None of this is resoundingly credible, but for a medical-issue drama, The God Committee sure keeps you on the edge of your seat. Moreover, the playwright provides some clever twists, setting up good- and bad-guy doctors who turn out to be less polarized than they seem. Heading the Catholic New York hospital’s transplant committee is white-coated, humane Dr. Jack Klee (David Rasche), who, it turns out, has terminal stomach cancer and is looking for a legacy. At the opposite end of the table is black-clad cardiac surgical whiz and all-around mean spirit Dr. Alex Gorman (Armand Schultz).

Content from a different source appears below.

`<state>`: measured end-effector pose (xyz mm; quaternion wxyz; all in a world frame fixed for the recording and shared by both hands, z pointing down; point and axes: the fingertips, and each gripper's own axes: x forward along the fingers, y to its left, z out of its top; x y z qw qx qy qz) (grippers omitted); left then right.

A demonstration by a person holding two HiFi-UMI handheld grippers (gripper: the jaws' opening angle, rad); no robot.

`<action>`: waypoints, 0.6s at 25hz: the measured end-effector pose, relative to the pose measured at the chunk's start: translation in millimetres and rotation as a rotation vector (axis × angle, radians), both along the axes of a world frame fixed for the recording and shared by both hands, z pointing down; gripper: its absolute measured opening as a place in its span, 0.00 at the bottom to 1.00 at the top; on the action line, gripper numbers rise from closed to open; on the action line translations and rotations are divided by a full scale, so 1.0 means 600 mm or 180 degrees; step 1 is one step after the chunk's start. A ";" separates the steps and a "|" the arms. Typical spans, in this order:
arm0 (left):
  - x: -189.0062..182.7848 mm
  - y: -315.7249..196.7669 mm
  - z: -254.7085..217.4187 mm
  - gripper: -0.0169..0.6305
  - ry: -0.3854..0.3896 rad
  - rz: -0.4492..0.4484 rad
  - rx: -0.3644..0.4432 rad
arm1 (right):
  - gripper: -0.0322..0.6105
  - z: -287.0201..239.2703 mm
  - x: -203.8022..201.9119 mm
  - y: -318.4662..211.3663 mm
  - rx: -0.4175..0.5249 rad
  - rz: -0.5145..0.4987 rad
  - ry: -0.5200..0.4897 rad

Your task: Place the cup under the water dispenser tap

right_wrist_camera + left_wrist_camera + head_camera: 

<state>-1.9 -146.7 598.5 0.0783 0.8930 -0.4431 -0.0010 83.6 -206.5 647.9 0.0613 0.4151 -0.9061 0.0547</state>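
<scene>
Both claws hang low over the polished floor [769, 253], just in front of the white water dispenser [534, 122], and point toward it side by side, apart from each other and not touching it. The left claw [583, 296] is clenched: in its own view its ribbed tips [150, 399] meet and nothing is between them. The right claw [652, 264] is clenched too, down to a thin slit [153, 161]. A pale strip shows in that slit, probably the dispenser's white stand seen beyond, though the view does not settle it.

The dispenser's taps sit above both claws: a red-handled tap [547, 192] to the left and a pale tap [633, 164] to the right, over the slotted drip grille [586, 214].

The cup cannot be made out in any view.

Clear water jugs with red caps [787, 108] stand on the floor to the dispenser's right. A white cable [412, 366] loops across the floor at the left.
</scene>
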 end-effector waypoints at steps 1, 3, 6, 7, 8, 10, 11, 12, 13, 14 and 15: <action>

Also on board: a young female resident (Kelly Hutchinson) standing in for her boss, the guy on the harrowing ride with the heart; a wisecracking but lonely wheelchair-bound social worker (Ron Orbach); an African-American nurse (Tony nominee Michele Shay) who argues that character, not just medical condition, should count in the contest; a female psychiatrist (Trinity and Huntington vet Amy Von Nostrand) who has recently lost her daughter to suicide; and a hospital-board member (Gerrit Graham) who used to be a trial attorney but has recently become a priest. The last has been sent by the board to make sure the hospital is kept out of legal hot water, since one of the contenders for the heart is the wastrel son of a local media tsar who has offered a $30 million donation in exchange for his son’s being allowed to jump the line.

David Saint directs the production, which is well appointed and sharply performed. And St. Germain peppers the debate with some excellent one-liners. But there is just too much going on here, especially in the boil-over of long-simmering personal animosities when urgency and professionalism would seem to call for cooler heads. Much more excitement on the table and the audience will need the new heart.